(SOURCE DATA)

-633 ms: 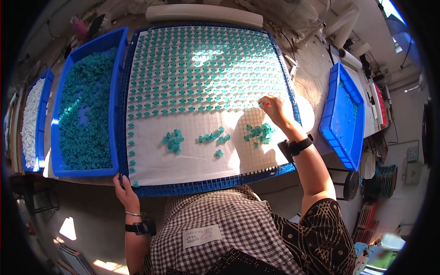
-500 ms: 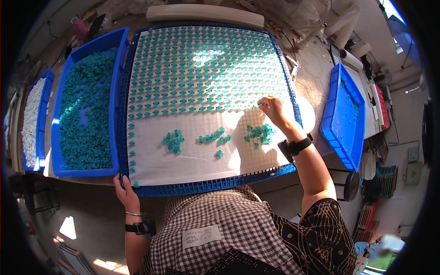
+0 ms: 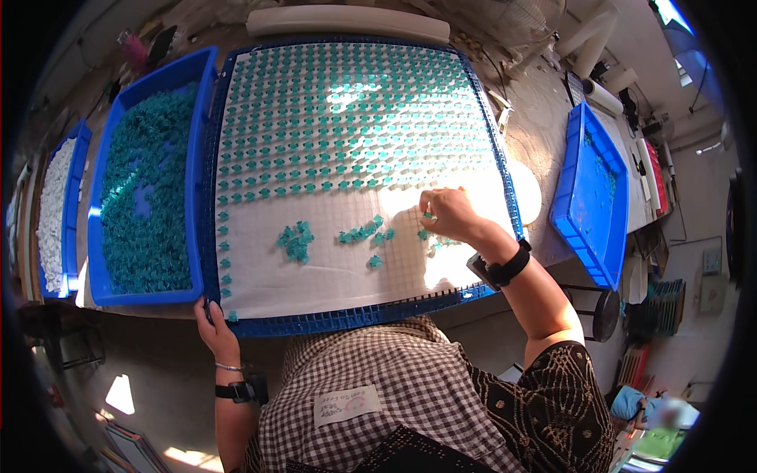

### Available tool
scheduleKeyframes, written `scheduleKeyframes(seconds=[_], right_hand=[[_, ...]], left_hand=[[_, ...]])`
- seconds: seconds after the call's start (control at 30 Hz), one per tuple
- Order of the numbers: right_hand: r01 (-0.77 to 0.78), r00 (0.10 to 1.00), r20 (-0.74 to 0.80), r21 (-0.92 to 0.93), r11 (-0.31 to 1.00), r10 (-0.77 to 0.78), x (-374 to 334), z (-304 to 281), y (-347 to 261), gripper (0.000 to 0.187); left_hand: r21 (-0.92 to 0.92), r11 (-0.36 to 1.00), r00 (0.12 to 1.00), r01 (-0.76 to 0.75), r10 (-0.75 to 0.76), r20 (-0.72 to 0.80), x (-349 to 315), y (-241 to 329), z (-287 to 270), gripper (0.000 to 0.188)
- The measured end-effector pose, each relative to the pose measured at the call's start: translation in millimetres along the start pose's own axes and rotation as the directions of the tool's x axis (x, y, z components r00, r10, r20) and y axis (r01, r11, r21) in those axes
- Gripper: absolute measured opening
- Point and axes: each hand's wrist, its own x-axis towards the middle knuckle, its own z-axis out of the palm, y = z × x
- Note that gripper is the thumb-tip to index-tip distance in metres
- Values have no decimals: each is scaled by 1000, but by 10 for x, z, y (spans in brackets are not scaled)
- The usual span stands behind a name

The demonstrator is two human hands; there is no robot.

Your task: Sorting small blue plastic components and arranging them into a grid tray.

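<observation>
A white sheet (image 3: 339,288) lies in a blue grid-edged tray (image 3: 347,322), its far part covered with rows of small teal turtle-like or flower-shaped pieces (image 3: 296,146). My right hand (image 3: 451,214) is pinched at a small teal piece (image 3: 428,215), just above a loose pile partly hidden under the hand. Two more loose clusters lie on the sheet, one at left (image 3: 296,241) and a thinner one in the middle (image 3: 363,232). My left hand (image 3: 218,331) rests at the tray's near left corner, fingers stretched and apart, touching the edge.
Left of the tray stands a blue bin (image 3: 197,260) heaped with teal pieces, and beyond it a blue bin of white pieces (image 3: 57,213). A blue bin (image 3: 579,213) with a few teal pieces sits at right. Behind the tray lies a white roll (image 3: 347,24).
My right hand has moved from the nearest row of pieces toward me and slightly left, down to the right-hand loose pile. My left hand stays at the corner.
</observation>
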Motion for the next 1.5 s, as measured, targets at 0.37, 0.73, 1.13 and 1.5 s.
scheduleKeyframes(seconds=[0.37, 0.73, 1.13, 1.5], right_hand=[[-17, 958, -282, 91, 996, 42, -157, -69, 760, 14], [-107, 935, -311, 213, 971, 171, -61, -261, 666, 11], [-66, 952, -273, 254, 965, 137, 37, -98, 821, 10], [-91, 996, 26, 189, 978, 87, -565, -312, 790, 19]], left_hand=[[0, 1000, 1000, 16, -16, -7, -6, -32, 6, 41], [-5, 997, 997, 75, -75, 16, -7, 18, -6, 41], [-1, 1000, 1000, 30, -30, 3, -3, -87, 21, 42], [-8, 998, 998, 64, -64, 15, -5, -61, -10, 41]])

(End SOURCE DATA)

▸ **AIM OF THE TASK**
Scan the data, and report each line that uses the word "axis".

▸ **EXPECTED ANSWER**
- The measured end-effector pose, each relative to the pose measured at the call's start: translation in millimetres along the start pose's own axes and rotation as the directions of the tool's x axis (x, y, z components r00, r10, r20) and y axis (r01, r11, r21) in those axes
- Point and axes: each hand's wrist, its own x-axis towards the middle knuckle, its own z-axis out of the palm, y = z × x

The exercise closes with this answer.